Vor allem eine Frage beschäftigt das Gericht: Wusste der Angeklagte von der dunklen Farbe des Stuhlgangs der Patientin. Dr. B. verneinte dies. "Schwarzen Stuhl" habe weder die Disponentin der Einsatzzentrale noch die später Verstorbene erwähnt, behauptete er. Das wäre für ihn "ein Anlass zur Besorgnis" gewesen, weil es ein Anzeichen für Blut im Stuhl sei, verteidigte sich Dr. B.. Doch die Aussagen einer Zeugin, ihr angefertigtes Protokoll und die Tonbandaufzeichnung ihres Gesprächs mit dem Angeklagten sagen etwas anderes aus. Danach hat die Einsatzzentrale des Notdienstes den Arzt sehr wohl darüber informiert. So fragte die Disponentin den Arzt am Handy, was die durstige Patientin denn trinken könne, "weil der Durchfall ganz schwarz ist". Dr. B. konnte sich nicht daran erinnern, als er jetzt die Aufzeichnung vor Gericht hörte.

Ihm täte der tragische Tod von Lieselotte G.-J. sehr leid, bedauerte der Angeklagte. Aber es sei an diesem Sonnabend so viel los gewesen, dass er die Patientin nicht habe besuchen können. Als er um 10.06 Uhr, zwei Stunden nach Dienstbeginn, von der Einsatzzentrale von der schweren Durchfallerkrankung der 85-Jährigen erfuhr, die schon seit Tagen anhielt, entfuhr es dem offenbar gestressten Arzt: "Sie müssen nicht alles annehmen." Amtsanwalt Kai Nielsen tadelte diese Aussage: "Sie haben die Zeugin B. ziemlich allein gelassen."

Allein fühlte sich auch die Nachbarin Margrit Müller, die mit der Toten befreundet war und am 14. Juni den Notdienst verständigte, die Medikamente besorgte und abends noch bis 21 Uhr bei der Nachbarin nach dem Rechten sah. Lieselotte G.-J. sei die ganze Zeit davon ausgegangen, dass der Arzt sie noch aufsuchen werde. Dies habe er ihr im Telefonat versprochen. Eine handschriftliche Notiz avisierte diesen Besuch auf "15 - 16 Uhr".

In der Nacht verschlimmerte sich der Zustand der alten Frau, die von ihrer Nachbarin am Sonntag um 9 Uhr tot in ihrer Wohnung gefunden wurde.
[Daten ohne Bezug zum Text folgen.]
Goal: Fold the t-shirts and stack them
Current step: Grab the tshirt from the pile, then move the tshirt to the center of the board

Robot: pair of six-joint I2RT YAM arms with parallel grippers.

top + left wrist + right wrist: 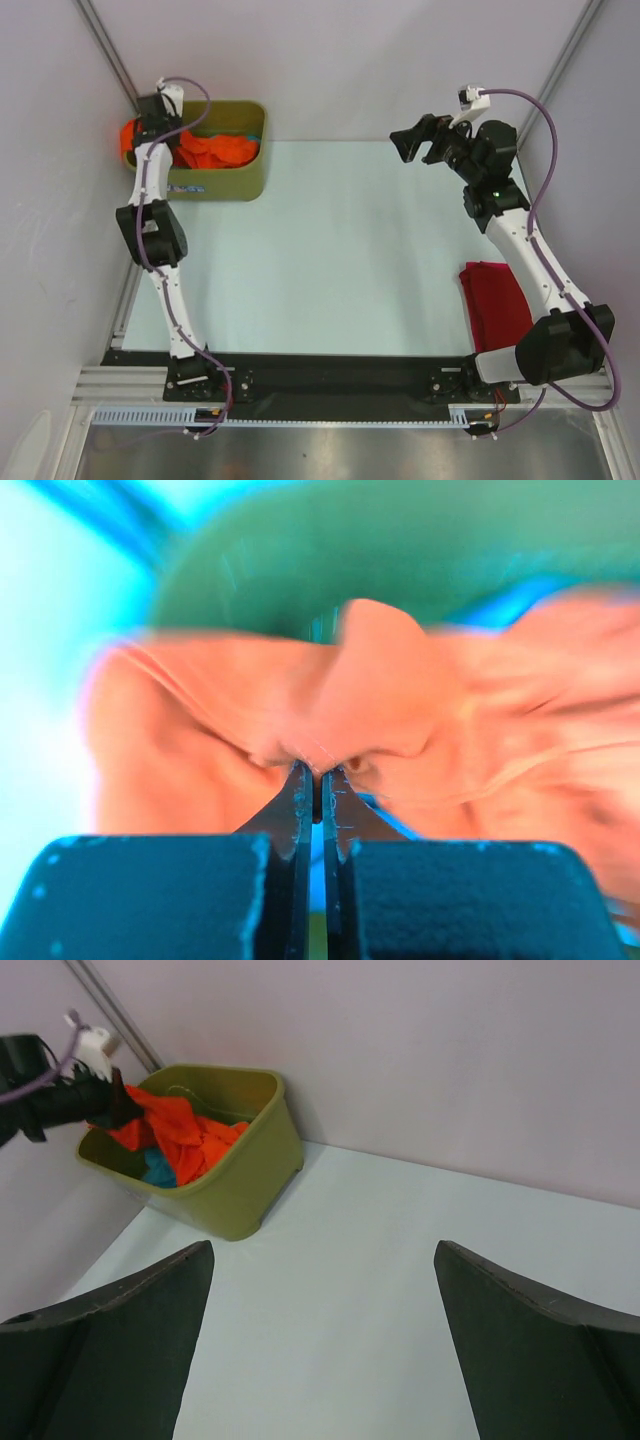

Wenn der Arzt Lieselotte G.-J. untersucht hätte, hätte er sofort festgestellt, dass sie an einem Darmverschluss leidet und sie umgehend ins Krankenhaus einweisen müssen, sagte Gutachter Rolfes. Mit "großer Wahrscheinlichkeit - zu 90 Prozent" - hätte sie dann den nächsten Tag überlebt, dank der "Maximal-Medizin" bei einer OP, schätzte der Gutachter. Ob die Frau aufgrund ihres Alters und ihrer Vorerkrankungen auch einen Monat später noch am Leben gewesen wäre, beantworte er mit einer "50:50-Chance".